[Aim of the task]: Word for word, please restate the lines from the beginning of the data through the line in which "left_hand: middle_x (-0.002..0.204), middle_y" appears.

[Source data]:
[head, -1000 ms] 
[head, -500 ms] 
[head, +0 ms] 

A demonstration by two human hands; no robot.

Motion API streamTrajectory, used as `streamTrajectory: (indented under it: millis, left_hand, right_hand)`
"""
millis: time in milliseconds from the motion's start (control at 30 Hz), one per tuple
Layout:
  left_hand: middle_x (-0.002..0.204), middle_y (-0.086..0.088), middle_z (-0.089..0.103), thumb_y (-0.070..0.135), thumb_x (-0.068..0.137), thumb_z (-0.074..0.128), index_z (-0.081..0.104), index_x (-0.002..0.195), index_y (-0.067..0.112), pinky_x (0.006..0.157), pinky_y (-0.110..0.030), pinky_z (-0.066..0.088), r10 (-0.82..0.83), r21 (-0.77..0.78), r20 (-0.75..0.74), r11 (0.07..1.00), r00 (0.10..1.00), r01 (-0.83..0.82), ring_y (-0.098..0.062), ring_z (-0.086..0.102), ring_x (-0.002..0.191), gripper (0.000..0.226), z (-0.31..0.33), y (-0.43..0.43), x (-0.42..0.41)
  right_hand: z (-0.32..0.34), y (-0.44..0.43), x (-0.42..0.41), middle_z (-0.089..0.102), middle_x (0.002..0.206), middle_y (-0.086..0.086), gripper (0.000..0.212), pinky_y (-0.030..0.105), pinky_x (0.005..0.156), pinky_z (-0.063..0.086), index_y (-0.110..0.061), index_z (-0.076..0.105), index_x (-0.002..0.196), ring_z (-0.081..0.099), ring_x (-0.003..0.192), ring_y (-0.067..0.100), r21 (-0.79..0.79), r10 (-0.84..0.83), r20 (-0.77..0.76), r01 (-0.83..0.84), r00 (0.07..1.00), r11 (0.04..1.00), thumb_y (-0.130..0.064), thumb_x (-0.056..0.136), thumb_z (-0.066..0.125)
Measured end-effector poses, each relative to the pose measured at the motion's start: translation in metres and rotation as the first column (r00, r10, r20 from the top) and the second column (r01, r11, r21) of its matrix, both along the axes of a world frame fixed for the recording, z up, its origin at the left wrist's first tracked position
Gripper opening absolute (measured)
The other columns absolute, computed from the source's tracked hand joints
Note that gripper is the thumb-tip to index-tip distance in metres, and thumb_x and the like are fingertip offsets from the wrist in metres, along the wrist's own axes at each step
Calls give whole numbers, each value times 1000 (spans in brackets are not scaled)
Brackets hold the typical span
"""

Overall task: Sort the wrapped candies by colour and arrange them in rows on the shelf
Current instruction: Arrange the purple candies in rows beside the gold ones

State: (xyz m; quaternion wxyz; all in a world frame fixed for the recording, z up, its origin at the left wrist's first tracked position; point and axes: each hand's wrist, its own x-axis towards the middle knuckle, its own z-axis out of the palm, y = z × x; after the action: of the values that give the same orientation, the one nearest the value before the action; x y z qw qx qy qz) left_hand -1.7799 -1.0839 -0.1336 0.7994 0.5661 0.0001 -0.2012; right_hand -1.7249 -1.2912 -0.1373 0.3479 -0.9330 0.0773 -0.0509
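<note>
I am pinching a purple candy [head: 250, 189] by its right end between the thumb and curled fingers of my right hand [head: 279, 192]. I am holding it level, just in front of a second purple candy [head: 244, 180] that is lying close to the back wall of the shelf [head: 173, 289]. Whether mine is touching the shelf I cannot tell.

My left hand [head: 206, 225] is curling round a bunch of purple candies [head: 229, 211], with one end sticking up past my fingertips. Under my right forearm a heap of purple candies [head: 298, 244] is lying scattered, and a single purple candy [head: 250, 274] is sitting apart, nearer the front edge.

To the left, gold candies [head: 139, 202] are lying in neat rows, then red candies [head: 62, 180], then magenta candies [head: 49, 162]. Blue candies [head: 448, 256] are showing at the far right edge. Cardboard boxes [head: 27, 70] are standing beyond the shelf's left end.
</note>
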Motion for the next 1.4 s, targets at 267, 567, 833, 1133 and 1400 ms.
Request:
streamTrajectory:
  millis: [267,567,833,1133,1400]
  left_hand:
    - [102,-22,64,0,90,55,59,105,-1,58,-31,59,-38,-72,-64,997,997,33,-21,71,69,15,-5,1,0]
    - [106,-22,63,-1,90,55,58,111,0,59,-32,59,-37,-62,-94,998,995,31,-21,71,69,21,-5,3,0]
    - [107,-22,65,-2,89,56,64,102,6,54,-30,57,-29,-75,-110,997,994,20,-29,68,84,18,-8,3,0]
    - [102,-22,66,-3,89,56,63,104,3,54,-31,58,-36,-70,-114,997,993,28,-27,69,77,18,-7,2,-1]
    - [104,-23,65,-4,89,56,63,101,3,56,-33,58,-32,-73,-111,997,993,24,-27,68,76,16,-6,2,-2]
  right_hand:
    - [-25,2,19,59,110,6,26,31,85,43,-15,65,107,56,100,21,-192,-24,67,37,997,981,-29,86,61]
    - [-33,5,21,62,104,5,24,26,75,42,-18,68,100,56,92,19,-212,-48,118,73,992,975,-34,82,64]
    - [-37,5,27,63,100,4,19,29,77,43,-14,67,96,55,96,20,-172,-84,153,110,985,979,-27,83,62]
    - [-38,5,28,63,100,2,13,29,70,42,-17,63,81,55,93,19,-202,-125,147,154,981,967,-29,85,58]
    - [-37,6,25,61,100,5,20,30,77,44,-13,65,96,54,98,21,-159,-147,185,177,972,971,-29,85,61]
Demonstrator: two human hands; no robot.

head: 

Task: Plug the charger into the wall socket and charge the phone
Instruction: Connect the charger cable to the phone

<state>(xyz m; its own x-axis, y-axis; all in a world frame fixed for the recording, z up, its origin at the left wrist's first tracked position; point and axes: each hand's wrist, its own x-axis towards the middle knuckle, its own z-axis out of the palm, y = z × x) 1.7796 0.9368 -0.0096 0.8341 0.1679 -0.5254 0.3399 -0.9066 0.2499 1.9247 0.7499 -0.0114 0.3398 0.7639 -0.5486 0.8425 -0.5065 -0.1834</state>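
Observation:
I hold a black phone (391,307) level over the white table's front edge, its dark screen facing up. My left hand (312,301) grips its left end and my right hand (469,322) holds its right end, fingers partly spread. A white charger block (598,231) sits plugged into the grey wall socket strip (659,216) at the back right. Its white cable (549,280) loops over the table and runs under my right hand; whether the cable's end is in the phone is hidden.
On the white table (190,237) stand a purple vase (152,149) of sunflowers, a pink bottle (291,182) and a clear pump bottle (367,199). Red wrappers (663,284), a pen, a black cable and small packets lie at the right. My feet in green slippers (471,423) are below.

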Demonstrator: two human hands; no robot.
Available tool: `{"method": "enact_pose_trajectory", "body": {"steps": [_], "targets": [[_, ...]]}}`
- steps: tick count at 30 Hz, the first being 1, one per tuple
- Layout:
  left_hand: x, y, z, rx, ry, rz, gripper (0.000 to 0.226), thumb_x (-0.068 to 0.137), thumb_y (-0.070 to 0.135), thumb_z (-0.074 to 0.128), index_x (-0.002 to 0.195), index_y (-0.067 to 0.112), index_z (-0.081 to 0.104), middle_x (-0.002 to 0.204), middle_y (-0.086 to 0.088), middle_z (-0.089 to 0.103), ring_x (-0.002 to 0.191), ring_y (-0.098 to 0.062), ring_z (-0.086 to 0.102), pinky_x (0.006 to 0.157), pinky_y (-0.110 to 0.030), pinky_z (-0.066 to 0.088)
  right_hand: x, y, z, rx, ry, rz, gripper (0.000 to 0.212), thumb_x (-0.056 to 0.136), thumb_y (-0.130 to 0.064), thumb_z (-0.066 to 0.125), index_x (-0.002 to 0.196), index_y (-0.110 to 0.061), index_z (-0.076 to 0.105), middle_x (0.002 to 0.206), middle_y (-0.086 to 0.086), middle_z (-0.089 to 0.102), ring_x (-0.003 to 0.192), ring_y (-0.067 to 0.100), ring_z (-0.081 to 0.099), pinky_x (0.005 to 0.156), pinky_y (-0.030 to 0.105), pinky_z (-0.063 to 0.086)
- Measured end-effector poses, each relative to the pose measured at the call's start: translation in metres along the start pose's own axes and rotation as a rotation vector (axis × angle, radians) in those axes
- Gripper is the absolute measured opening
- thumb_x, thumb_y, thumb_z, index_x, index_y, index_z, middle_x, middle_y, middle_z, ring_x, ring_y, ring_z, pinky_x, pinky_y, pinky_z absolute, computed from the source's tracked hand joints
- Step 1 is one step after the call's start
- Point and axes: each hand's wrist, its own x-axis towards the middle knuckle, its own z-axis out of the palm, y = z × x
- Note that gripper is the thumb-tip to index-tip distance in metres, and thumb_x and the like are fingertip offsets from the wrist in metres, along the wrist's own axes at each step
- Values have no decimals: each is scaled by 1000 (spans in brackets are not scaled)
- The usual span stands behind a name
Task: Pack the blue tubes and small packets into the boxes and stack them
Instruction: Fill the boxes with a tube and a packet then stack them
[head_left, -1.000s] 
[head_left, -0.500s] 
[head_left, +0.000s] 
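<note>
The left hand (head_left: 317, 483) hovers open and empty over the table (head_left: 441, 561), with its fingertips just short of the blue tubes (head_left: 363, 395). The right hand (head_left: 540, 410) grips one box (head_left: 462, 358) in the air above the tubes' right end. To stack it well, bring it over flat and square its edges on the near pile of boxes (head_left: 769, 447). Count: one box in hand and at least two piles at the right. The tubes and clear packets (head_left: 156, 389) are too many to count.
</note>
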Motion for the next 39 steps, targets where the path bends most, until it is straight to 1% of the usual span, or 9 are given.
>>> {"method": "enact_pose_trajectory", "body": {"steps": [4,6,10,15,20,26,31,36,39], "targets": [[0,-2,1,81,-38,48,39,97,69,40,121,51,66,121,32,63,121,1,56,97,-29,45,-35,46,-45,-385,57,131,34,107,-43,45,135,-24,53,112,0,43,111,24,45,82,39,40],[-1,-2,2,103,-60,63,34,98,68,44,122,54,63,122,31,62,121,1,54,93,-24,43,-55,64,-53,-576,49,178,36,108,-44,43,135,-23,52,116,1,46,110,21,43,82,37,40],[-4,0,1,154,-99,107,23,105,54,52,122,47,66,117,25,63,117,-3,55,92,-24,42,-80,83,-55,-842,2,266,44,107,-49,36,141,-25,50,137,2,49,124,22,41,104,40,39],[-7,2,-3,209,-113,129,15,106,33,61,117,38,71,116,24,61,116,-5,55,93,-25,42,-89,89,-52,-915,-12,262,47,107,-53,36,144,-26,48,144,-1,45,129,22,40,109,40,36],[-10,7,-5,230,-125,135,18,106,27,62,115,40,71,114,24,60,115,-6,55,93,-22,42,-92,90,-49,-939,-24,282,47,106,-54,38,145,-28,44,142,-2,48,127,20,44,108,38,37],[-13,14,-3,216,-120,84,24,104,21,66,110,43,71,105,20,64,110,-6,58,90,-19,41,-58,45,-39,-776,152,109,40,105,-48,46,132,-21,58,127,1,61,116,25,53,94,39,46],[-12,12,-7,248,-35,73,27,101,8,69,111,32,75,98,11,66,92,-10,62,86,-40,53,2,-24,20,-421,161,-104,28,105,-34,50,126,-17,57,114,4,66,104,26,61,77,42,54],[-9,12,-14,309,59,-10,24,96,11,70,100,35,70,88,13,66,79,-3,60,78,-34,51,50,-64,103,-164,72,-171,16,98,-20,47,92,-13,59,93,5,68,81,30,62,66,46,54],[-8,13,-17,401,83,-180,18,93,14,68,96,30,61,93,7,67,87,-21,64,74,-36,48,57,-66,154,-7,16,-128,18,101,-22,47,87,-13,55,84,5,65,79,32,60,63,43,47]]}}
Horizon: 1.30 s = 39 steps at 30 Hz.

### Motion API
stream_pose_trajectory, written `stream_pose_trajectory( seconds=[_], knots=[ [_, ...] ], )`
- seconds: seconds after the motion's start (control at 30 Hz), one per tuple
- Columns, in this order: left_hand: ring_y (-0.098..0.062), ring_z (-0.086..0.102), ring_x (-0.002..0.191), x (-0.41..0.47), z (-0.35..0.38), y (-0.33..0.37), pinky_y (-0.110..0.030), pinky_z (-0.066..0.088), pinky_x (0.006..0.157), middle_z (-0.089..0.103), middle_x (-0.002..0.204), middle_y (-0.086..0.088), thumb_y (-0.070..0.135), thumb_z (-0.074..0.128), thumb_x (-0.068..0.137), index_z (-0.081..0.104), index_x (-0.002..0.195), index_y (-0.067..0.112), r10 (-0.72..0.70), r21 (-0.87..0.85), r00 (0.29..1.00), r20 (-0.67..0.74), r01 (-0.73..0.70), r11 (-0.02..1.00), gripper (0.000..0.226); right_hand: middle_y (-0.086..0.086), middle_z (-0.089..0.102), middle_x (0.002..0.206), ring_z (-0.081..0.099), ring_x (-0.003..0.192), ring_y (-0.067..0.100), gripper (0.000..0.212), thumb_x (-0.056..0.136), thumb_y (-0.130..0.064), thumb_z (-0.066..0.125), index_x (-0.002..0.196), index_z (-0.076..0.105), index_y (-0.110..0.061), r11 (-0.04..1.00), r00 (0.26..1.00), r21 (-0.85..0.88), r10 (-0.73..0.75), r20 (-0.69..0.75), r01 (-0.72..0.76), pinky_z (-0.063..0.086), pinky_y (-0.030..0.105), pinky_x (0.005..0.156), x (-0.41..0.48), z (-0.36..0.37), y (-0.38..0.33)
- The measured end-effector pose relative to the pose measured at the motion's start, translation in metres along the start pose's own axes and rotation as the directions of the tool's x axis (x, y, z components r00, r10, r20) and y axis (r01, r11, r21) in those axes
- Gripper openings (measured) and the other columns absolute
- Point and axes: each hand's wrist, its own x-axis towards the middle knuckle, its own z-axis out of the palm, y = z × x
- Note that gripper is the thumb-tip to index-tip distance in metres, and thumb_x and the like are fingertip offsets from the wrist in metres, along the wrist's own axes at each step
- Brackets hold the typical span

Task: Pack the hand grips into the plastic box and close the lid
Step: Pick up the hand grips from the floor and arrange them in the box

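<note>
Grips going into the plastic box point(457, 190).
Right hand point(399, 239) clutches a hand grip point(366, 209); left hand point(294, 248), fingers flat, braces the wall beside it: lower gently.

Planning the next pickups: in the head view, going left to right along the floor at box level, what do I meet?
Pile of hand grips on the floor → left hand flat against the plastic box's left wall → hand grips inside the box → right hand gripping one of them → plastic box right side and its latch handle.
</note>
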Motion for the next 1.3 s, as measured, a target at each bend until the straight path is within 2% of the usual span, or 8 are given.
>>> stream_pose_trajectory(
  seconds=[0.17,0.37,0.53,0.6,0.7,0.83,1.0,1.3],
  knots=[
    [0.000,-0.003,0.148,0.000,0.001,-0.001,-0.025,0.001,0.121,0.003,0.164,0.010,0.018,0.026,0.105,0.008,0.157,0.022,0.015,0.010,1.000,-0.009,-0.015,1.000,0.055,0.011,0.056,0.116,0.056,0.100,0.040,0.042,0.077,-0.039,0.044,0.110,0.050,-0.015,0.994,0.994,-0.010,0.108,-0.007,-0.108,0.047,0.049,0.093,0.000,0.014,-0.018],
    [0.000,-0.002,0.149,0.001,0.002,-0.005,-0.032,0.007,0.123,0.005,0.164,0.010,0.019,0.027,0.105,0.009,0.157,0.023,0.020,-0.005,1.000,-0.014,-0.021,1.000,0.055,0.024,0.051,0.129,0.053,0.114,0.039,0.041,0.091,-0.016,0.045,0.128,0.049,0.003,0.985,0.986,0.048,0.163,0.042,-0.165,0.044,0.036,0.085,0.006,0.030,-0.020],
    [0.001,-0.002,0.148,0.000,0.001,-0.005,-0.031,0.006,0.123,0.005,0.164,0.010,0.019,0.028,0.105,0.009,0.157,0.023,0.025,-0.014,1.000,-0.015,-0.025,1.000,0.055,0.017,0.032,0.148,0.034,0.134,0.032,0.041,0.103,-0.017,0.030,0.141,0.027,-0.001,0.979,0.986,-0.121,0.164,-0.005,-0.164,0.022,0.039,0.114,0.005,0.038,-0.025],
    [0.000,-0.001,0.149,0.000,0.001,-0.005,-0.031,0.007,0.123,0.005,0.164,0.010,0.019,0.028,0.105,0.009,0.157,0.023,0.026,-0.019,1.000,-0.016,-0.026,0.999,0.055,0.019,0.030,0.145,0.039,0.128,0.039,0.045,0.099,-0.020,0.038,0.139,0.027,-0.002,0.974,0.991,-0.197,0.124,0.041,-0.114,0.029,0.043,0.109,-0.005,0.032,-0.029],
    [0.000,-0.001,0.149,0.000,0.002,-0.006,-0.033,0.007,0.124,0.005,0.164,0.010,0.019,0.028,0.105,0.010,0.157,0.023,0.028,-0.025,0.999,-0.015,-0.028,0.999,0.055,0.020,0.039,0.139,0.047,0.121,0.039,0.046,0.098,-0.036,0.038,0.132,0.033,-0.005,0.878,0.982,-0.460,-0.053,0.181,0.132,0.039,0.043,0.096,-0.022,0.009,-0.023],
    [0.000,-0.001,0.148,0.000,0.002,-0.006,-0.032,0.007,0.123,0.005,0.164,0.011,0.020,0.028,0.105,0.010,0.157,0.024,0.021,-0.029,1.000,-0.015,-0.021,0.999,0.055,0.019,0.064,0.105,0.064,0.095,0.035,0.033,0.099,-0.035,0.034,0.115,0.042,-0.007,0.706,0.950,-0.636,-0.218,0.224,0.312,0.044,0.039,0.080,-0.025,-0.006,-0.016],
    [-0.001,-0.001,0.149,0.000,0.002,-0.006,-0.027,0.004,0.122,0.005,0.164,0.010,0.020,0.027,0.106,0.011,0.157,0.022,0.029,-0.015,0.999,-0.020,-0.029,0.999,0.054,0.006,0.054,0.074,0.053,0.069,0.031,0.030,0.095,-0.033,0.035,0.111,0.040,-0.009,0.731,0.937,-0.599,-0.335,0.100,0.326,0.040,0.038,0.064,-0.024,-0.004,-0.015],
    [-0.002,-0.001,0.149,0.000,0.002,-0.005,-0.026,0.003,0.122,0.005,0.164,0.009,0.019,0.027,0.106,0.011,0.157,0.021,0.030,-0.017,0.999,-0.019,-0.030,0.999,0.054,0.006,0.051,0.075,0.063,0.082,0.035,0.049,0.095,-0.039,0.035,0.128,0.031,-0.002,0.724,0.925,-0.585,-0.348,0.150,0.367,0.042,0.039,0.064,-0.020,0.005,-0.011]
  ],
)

[Result]:
[head, -1000 ms] 
[head, -500 ms] 
[head, +0 ms] 

A demonstration by two human hands; no robot.

Motion API streamTrajectory, used as `streamTrajectory: (indented under it: millis, left_hand, right_hand)`
"""
millis: time in milliseconds from the motion's start (control at 30 Hz), one per tuple
Layout:
  left_hand: middle_x (-0.002..0.204), middle_y (-0.086..0.088), middle_z (-0.089..0.103), thumb_y (-0.070..0.135), thumb_x (-0.068..0.137), thumb_z (-0.074..0.128), index_z (-0.081..0.104), index_x (-0.002..0.195), index_y (-0.067..0.112), pinky_x (0.006..0.157), pinky_y (-0.110..0.030), pinky_z (-0.066..0.088), r10 (-0.82..0.83), r21 (-0.77..0.78), r20 (-0.75..0.74), r11 (0.07..1.00), r00 (0.10..1.00), r01 (-0.83..0.82), ring_y (-0.098..0.062), ring_z (-0.086..0.102), ring_x (-0.002..0.191), gripper (0.000..0.226), z (-0.31..0.33), y (-0.43..0.43), x (-0.42..0.41)

There's no more to the answer.